*Task statement*:
Your task is to copy the lines of the data below from the line holding "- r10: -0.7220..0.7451" through the line holding "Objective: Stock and", inclusive, exactly and with nothing added.

Recorded data START

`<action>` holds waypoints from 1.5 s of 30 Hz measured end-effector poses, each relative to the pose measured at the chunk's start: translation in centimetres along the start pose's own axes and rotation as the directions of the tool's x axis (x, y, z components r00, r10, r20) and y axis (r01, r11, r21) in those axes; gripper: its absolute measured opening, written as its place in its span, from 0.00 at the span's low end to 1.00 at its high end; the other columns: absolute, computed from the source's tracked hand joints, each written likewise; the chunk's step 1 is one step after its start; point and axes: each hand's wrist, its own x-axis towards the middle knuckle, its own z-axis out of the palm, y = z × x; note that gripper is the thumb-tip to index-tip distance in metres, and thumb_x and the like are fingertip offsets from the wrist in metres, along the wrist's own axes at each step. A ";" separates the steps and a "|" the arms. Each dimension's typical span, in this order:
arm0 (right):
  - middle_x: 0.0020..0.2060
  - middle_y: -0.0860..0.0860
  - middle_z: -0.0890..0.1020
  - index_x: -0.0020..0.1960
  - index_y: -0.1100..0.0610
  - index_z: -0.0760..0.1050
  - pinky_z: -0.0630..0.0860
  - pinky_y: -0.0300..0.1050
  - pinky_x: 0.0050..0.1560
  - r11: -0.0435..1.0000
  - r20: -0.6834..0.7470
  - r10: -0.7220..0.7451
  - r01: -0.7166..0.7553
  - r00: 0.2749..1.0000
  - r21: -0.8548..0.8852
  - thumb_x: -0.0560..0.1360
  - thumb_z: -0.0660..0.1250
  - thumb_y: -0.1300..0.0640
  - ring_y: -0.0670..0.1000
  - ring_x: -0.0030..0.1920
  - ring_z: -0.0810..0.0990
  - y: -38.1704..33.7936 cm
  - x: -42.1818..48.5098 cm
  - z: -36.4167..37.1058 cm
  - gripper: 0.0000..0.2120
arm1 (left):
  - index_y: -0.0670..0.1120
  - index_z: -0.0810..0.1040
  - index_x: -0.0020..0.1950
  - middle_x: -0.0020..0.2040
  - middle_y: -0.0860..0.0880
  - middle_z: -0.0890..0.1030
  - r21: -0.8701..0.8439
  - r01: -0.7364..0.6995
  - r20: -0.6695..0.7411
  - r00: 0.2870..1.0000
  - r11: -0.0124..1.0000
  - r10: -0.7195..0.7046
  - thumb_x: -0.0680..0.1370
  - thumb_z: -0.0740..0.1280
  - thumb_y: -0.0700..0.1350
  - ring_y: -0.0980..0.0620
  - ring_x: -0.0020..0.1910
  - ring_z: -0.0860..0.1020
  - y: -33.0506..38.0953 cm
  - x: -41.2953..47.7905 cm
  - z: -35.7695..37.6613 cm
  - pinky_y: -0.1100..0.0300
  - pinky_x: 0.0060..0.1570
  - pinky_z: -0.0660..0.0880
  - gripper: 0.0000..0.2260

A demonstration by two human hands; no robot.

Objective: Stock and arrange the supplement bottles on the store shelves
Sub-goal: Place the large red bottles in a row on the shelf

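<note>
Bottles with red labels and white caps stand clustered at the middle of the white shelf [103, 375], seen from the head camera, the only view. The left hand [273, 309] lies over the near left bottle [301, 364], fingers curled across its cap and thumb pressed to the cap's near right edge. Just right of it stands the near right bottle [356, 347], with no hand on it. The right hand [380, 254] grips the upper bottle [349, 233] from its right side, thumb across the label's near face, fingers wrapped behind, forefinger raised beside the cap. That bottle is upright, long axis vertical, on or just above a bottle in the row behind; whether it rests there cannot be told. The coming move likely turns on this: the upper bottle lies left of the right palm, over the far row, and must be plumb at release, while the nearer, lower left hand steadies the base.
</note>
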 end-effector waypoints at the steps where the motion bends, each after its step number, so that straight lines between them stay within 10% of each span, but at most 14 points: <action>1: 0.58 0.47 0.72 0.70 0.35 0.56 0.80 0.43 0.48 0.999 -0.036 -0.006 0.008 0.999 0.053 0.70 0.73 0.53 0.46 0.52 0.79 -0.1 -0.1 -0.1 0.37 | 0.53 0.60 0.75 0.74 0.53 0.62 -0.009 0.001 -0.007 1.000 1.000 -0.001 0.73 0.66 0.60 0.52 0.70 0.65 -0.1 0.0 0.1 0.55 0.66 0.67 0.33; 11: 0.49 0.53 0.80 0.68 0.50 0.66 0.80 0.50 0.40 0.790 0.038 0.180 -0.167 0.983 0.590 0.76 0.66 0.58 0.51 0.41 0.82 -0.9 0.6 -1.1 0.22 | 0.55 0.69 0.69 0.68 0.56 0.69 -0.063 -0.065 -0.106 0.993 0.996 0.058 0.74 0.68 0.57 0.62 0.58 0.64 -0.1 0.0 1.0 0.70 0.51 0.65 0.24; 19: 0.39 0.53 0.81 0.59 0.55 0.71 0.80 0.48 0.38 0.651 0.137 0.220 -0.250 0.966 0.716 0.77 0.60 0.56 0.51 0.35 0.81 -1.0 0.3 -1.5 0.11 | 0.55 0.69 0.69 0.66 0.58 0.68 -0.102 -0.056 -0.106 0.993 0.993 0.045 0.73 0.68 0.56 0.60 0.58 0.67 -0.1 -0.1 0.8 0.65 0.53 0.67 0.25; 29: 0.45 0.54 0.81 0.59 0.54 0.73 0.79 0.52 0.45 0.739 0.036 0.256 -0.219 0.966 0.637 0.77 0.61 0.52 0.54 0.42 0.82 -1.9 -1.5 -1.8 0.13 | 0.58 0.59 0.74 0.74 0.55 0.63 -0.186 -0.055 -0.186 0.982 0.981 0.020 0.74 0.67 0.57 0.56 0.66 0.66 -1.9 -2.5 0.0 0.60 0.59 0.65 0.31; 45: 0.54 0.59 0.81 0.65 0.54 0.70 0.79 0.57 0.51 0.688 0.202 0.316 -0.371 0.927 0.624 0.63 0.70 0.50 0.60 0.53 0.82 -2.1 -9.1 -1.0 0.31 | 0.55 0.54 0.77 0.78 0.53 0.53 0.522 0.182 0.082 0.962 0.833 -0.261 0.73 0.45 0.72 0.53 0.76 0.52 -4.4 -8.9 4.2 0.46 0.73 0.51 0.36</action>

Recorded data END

*Exercise answer*:
  - r10: -0.7220..0.7451
  - r01: -0.7166..0.7553
  - r00: 0.2749..1.0000
  - r21: -0.8548..0.8852
  - thumb_x: -0.0560..0.1360
  - thumb_z: -0.0660..0.1250
  - thumb_y: -0.1300..0.0640
  - ring_y: -0.0670..0.1000
  - ring_x: -0.0030..0.1920
  - ring_z: -0.0810..0.0990
  - y: -38.1704..33.7936 cm
  - x: -42.1818..48.5098 cm
  - z: -36.4167..37.1058 cm
  - gripper: 0.0000..0.2120
arm1 (left):
  - index_y: -0.0670..0.1120
  - index_z: -0.0810..0.1040
  - index_x: -0.0020..0.1950
  - middle_x: -0.0020..0.2040
  - middle_y: -0.0860..0.0880
  - middle_z: -0.0890..0.1030
  - r21: -0.8701..0.8439
  - r01: -0.7364..0.6995
  - r20: -0.6695..0.7411
  - r00: 0.2870..1.0000
  - r11: -0.0124..1.0000
  - r10: -0.7195..0.7046
  - thumb_x: -0.0680..0.1370
  - thumb_z: -0.0740..0.1280
  - thumb_y: -0.0700..0.1350
  - ring_y: -0.0980..0.0620
  - ring_x: -0.0020..0.1910
  - ring_z: -0.0860..0.1020
  - y: -33.0506..38.0953 cm
  - x: -41.2953..47.7905 cm
  - z: -35.7695..37.6613 cm
  - pinky_y: -0.1100..0.0300
  - pinky_x: 0.0060..0.1570
  - pinky_z: -0.0660..0.0880
  - gripper: 0.0000..0.2260

A demonstration by two human hands; no robot.

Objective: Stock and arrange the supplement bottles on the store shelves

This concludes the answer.